Look through the material below and copy exactly the lines from the line with "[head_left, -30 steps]" to the line with "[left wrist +", those two lines included.
[[ Dataset excerpts, beginning ]]
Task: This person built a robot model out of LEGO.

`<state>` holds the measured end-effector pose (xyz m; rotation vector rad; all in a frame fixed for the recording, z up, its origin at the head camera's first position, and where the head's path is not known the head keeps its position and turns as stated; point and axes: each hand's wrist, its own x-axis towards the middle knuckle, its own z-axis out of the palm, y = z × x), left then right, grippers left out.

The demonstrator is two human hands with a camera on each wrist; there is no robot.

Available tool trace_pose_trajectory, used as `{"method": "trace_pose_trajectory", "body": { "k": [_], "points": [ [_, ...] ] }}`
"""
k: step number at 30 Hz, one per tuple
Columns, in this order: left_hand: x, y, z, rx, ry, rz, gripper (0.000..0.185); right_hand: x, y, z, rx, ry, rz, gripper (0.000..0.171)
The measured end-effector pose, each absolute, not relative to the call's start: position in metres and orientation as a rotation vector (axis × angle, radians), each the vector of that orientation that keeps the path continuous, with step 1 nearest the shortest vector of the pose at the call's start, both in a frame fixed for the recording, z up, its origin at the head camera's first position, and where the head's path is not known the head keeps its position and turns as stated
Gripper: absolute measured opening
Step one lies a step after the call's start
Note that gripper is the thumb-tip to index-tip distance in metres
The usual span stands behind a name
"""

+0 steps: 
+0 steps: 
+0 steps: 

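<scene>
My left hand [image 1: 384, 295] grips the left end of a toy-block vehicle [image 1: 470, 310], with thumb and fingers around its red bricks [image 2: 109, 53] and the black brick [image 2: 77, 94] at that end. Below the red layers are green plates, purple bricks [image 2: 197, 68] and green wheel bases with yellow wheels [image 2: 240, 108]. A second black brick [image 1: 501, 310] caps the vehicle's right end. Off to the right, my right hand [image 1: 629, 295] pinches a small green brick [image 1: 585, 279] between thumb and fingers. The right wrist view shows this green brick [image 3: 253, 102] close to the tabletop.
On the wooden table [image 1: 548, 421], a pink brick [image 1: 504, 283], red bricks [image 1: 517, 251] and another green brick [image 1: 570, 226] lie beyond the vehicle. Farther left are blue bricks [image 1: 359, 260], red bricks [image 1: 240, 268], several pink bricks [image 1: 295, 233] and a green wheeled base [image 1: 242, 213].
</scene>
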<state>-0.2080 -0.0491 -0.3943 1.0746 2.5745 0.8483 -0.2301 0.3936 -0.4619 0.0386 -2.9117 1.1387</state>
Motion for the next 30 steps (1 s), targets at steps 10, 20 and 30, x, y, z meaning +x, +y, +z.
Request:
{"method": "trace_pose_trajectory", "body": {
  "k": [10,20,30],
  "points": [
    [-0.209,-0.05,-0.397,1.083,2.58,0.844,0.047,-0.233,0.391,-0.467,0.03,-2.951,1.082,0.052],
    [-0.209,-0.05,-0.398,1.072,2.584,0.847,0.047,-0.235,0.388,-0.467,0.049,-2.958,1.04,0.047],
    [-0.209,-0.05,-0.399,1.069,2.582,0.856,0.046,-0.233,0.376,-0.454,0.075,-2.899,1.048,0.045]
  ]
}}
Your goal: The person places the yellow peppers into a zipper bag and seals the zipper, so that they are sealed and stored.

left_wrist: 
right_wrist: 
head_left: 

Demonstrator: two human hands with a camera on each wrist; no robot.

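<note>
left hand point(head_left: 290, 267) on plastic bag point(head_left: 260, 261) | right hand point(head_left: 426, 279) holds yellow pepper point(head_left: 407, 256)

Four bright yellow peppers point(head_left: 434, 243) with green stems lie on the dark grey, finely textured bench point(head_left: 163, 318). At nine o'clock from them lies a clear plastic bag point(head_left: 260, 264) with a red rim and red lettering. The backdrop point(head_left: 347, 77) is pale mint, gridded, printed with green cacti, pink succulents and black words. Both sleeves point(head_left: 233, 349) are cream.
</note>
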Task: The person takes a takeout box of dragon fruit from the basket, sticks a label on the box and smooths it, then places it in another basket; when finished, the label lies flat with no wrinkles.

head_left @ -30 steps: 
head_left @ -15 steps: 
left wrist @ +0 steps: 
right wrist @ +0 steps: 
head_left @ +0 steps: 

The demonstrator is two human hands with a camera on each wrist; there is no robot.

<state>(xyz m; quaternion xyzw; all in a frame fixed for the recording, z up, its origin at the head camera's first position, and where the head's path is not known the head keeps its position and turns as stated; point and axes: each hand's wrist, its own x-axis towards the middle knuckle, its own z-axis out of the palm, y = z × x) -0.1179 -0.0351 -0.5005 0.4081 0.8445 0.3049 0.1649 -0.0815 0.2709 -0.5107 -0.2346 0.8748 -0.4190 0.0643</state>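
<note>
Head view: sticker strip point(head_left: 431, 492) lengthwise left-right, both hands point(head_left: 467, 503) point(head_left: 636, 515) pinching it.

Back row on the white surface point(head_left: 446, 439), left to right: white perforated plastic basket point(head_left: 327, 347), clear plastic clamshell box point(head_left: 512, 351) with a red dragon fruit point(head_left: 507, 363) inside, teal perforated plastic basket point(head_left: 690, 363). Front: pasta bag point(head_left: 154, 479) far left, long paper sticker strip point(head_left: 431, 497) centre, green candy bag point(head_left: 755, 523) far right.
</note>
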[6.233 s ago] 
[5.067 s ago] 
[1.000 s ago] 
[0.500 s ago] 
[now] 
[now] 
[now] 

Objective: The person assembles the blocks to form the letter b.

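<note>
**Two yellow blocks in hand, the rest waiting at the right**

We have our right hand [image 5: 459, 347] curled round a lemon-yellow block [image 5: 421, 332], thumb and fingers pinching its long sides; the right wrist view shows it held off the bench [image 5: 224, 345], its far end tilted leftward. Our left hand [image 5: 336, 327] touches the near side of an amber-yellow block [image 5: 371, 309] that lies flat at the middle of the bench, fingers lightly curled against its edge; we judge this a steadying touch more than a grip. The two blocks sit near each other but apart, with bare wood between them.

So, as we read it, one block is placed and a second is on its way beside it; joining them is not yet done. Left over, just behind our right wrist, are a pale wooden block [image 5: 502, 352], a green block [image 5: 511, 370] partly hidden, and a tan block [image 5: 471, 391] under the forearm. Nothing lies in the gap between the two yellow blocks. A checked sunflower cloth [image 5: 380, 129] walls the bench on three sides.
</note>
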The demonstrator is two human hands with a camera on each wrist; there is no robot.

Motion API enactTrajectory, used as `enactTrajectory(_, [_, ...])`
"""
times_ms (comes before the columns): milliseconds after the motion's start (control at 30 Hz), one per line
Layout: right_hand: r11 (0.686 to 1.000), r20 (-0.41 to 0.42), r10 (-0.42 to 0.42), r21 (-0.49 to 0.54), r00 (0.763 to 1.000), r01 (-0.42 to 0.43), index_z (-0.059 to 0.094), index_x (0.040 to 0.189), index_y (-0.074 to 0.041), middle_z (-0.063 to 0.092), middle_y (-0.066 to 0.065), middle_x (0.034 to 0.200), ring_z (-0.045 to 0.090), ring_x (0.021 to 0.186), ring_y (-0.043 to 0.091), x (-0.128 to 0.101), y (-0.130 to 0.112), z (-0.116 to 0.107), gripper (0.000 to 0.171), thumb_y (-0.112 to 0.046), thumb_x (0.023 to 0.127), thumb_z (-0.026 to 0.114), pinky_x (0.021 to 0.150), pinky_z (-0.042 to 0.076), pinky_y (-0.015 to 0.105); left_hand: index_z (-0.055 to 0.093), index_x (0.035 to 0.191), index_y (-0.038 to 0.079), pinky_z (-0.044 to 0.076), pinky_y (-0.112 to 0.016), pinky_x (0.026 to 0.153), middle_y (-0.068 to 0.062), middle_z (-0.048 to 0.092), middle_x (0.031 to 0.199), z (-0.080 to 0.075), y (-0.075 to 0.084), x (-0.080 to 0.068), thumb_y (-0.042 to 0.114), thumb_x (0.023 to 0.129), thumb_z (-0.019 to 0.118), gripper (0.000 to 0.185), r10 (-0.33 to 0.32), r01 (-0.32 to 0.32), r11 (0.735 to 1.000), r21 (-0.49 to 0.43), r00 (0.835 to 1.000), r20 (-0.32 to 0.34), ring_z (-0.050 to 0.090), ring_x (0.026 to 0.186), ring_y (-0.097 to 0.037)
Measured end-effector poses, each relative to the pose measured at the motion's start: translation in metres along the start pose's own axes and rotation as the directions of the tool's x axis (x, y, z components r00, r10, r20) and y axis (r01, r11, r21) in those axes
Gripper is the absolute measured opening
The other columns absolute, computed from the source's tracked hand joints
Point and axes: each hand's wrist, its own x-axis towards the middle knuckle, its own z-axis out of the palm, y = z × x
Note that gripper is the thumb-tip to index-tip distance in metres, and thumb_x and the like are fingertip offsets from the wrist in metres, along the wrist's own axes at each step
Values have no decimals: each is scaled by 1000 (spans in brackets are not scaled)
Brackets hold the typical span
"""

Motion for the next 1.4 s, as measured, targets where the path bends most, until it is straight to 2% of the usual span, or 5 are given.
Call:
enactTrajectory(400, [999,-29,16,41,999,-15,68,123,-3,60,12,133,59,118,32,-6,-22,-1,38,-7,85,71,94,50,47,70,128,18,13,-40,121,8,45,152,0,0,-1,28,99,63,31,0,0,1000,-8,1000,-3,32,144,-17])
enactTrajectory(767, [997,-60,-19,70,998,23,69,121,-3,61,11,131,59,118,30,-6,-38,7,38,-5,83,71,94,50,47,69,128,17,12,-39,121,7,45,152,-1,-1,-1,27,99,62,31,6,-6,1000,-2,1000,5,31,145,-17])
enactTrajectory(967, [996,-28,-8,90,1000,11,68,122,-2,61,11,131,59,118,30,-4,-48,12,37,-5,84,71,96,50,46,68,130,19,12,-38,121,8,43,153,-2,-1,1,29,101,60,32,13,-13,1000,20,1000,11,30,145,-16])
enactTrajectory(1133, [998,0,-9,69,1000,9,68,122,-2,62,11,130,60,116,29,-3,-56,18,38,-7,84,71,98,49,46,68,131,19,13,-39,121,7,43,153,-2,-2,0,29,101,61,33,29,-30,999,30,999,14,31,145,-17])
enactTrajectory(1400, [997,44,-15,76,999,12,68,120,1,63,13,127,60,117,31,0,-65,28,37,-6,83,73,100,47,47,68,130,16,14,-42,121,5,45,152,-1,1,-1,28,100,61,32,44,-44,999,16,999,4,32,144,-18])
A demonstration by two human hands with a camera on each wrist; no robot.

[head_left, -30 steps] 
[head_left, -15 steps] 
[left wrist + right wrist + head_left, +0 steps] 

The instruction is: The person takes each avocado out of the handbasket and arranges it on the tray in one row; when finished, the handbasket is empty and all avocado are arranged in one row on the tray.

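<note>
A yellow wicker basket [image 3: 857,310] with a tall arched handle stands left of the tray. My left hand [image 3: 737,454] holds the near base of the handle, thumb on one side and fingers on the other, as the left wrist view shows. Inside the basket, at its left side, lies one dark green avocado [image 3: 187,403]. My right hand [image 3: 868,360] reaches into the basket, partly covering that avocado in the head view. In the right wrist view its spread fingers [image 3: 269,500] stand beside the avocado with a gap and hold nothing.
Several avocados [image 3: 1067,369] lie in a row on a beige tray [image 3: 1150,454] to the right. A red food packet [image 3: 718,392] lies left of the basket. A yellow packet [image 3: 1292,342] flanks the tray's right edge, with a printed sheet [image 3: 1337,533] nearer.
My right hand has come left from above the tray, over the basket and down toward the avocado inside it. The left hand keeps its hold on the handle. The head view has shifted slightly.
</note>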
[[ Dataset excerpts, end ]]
### Final answer
[head_left, -30 steps] 
[head_left, -15 steps] 
[left wrist + right wrist + head_left, +0 steps] 

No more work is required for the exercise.